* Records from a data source
Start of Block

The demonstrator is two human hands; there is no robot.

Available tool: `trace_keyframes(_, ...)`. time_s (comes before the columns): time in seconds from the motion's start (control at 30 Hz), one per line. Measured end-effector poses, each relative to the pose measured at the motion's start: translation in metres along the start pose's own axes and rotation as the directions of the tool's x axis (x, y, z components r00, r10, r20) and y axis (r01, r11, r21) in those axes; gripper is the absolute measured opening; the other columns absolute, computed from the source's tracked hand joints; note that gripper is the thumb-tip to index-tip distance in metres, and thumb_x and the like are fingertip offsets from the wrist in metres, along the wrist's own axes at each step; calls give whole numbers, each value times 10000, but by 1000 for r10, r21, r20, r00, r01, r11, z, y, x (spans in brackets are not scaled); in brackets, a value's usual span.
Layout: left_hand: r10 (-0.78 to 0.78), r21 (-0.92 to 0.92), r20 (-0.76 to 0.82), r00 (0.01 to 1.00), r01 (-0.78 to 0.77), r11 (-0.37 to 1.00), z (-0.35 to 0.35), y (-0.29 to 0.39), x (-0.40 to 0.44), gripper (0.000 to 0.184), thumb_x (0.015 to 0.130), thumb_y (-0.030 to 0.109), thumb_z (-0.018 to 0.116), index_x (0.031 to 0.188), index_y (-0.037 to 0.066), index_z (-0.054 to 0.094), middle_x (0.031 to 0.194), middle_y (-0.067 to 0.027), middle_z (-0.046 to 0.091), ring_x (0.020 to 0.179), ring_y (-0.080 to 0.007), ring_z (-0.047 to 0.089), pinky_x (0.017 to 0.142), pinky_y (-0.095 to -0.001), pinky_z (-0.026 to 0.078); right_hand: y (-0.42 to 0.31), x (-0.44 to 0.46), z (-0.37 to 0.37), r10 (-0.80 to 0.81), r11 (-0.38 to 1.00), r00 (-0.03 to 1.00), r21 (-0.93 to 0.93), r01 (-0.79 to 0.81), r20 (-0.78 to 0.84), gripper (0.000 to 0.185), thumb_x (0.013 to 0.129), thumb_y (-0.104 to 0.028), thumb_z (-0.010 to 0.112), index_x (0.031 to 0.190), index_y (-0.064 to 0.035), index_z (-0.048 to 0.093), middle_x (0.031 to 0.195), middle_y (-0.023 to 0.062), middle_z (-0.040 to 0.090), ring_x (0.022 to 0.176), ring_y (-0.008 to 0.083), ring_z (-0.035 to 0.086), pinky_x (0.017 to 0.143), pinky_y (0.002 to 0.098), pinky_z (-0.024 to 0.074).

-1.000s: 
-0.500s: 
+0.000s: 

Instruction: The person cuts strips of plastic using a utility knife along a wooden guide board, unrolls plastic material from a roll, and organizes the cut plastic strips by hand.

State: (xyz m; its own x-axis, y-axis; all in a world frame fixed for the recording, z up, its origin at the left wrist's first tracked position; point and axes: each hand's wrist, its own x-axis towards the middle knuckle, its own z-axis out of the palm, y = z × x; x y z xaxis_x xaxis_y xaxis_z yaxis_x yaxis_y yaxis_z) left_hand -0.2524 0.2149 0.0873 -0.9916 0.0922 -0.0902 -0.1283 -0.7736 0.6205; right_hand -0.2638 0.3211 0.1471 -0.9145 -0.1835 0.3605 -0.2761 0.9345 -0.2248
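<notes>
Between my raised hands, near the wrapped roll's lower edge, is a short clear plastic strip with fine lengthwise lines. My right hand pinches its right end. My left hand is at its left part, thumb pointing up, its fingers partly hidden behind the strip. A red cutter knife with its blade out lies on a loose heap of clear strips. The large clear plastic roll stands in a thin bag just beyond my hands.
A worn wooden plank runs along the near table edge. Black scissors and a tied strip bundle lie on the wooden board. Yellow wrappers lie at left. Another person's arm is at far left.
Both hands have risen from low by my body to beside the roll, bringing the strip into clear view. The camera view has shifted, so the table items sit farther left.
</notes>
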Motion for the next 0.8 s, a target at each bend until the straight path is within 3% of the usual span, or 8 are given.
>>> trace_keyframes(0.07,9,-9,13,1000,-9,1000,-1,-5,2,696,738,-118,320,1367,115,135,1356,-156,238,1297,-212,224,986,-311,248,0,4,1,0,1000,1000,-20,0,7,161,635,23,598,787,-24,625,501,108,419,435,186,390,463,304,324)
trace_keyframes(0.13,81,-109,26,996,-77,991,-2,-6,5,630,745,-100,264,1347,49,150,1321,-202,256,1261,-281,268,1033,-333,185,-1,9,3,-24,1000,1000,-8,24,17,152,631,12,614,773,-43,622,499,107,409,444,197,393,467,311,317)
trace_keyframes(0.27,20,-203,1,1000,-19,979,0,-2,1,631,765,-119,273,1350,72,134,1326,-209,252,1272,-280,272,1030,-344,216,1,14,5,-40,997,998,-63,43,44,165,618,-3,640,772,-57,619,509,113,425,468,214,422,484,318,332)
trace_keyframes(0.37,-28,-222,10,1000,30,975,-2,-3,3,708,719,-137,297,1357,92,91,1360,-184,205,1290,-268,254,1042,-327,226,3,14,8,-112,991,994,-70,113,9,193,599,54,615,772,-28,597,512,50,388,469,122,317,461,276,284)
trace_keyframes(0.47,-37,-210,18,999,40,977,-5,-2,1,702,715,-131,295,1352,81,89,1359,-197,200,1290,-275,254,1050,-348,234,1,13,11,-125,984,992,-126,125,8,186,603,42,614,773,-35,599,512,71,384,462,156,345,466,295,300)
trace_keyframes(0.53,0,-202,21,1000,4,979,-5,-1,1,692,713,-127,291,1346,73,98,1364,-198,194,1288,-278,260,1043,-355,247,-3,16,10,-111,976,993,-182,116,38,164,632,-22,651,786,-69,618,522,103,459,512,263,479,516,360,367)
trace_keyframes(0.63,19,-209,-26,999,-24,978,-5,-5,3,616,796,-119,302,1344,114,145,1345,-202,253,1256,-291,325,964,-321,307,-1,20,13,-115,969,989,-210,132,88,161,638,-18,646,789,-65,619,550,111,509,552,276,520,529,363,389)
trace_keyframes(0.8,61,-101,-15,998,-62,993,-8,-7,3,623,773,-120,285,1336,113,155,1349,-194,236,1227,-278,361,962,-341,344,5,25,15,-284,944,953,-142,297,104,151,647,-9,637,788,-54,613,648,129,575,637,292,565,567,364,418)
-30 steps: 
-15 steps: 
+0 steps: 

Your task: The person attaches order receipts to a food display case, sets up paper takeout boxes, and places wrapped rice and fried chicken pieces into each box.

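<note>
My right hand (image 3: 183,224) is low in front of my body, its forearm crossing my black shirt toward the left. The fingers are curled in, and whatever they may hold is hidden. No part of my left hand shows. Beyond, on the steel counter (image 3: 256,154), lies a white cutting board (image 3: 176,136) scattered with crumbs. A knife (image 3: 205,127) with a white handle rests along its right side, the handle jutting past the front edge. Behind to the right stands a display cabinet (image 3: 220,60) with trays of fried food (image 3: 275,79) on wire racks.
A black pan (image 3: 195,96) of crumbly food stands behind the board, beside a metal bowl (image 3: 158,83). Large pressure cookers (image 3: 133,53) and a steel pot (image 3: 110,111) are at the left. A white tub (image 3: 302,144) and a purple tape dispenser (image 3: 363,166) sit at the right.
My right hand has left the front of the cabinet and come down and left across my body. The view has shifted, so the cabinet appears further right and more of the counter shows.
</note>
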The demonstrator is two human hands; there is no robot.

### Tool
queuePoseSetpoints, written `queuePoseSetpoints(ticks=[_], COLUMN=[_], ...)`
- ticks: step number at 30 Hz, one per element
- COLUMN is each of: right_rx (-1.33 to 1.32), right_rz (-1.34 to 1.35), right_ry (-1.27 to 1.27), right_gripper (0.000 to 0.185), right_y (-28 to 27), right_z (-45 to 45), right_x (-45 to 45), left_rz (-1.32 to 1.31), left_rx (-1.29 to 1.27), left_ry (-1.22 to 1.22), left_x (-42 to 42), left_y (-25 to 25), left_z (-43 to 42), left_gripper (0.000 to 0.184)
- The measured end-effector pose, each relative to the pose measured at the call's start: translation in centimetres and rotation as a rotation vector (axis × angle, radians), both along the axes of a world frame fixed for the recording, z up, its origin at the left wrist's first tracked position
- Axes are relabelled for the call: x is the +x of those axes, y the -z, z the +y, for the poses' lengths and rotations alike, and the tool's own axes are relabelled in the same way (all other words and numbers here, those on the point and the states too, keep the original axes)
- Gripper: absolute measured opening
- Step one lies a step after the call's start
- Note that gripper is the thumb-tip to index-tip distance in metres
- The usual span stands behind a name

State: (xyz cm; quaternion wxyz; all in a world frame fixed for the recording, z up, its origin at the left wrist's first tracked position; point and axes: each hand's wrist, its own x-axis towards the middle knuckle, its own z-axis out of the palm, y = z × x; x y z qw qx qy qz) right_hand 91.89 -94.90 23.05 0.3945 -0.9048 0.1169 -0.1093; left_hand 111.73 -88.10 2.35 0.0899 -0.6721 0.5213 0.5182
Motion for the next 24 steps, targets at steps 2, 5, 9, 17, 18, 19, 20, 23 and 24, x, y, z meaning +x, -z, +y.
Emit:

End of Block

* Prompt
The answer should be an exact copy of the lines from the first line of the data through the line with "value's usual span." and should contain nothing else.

* Solution to this problem
The demonstrator is two human hands; there is no robot.

Available tool: `trace_keyframes(_, ...)`. time_s (comes before the columns): time in seconds from the motion's start (control at 30 Hz), one per line. Measured end-effector poses, each relative to the pose measured at the motion's start: translation in metres along the start pose's own axes and rotation as the directions of the tool's x axis (x, y, z components r00, r10, r20) and y axis (r01, r11, r21) in those axes; gripper is the absolute measured opening; the other columns absolute, computed from the source's tracked hand joints; note that gripper is the thumb-tip to index-tip distance in metres, and thumb_x and the like are fingertip offsets from the wrist in metres, along the wrist's own axes at each step; calls give whole numbers, each value times 10000, but by 1000 for r10, r21, r20, r00, r01, r11, z, y, x (spans in brackets are not scaled); in brackets, a value's usual span.

The exercise requires no additional content.